Among BioVU participants, we selected unrelated self-reported adults of European ancestry (age ≥ 18 years) and used the earliest median eligible non-Emergency Department outpatient measured SBP in the electronic health record, and the corresponding DBP. For individuals with fewer than three measurements available (N=2,933), the lowest available SBP and corresponding DBP were used. On average, there were 69 SBP measures per individual. Measures were considered ineligible if they occurred at or after an ICD-9/10 billing code from the groups 585/N18 (chronic kidney disease), 405/I15 (secondary hypertension), or 428/I50 (heart failure). For measures taken while a patient was on an antihypertensive medication, we added 15 mm Hg to SBP and 10 mm Hg to DBP. We performed linear regression association tests with additive models for untransformed medication-adjusted BP traits (SBP, DBP, PP) using SNPTEST-v2.5.4-beta18.
Study-level QC
We applied a harmonized QC procedure for each BP trait in all four studies (i.e., 12 GWAS datasets in total) using the GWASInspector R package19. The 1000 Genomes Project reference panel20, supplemented with the Haplotype Reference Consortium data panel12, was used as the reference dataset for appropriate flipping and/or switching of the alleles, checking for allele frequency concordance with the 1000 Genomes reference, annotating dbSNP rs accession numbers, and constructing harmonized identifiers for meta-analyses. SNP effect sizes from ICBP were considered as the reference to validate the reported effect sizes from the other three GWAS datasets (Supplementary Figures 1-3)7.

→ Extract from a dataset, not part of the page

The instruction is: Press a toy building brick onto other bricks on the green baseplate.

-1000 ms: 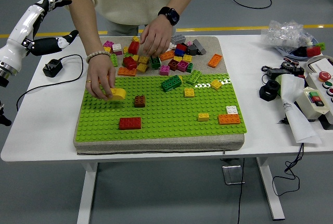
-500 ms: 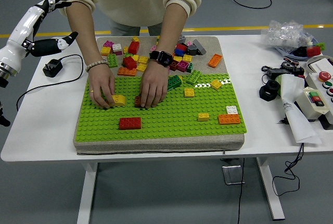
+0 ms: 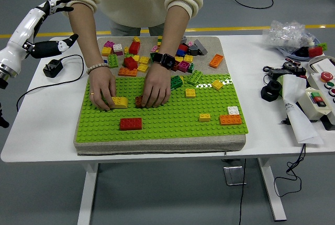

The following criteria were then used for filtering the GWAS datasets: i) SNPs only (i.e., no insertions/deletions, copy number variants, etc.); ii) MAF greater than or equal to 1%; iii) imputation quality (INFO) greater than 0.1; iv) HWE p-value greater than or equal to 1x10-6. Effective sample size (N_EFFECTIVE) was calculated as the product of total sample size and INFO for each SNP.
Meta-analysis
We initially applied LD Score Regression21 (LDSR) to the summary statistics for three of our four component datasets (UKB, MVP, and BioVU) to calculate the LDSR intercepts that were used to correct for pre-meta-analysis genomic inflation. ICBP summary statistics, as a meta-analysis of 77 independent cohorts, were previously corrected for genomic inflation5. HapMap322 SNP alleles and pre-calculated LD scores from 1000 Genomes Project20 European reference data supplied with the package were used to calculate LDSR intercepts. Observed LDSR intercepts for each dataset were as follows: 1.2177, 1.2195, and 1.1851 for UKB, 1.0530, 1.0247, and 1.0413 for MVP, and 1.0288, 1.0127, and 1.0207 for BioVU, for SBP, DBP and PP respectively. Inverse-variance weighted fixed-effects meta-analysis of common (MAF≥0.01) bi-allelic SNPS with imputation quality (INFO) greater than or equal to 0.1 across our four studies was performed using METAL15 software. No further GC correction was applied to the meta-analysis results which combined our four datasets together.
QC of the meta-analysis results
Similar to study-level QC, we used the GWASInspector R package19 to ensure standardization and perform QC of post-meta-analysis summary statistics. Analyses included: i) checks of allele frequency concordance with the 1000 Genomes reference and concordance of effect sizes with ICBP (Supplementary Figure 4); ii) evaluation of Q-Q plots and genomic inflation factors (Supplementary Figure 4); and iii) evaluation of bivariate scatterplots of key summary statistics to identify patterns indicating the presence of low-quality SNPs (Supplementary Figure 5).
These analyses revealed the presence of SNPs in our data with low effective sample sizes and large standard errors, as well as a sub-peak of SNPs with higher effective sample sizes and large standard errors. Based on these observations, we applied a filtering threshold for SNPs that were present in at least three of our four studies or SNPs that reached an effective sample size greater than or equal to 60% of the maximum (Supplementary Figures 6- 8). Application of these criteria to achieve an optimal balance between quality of retained SNPs and sample size resulted in 7,584,058 SNPs available for analysis.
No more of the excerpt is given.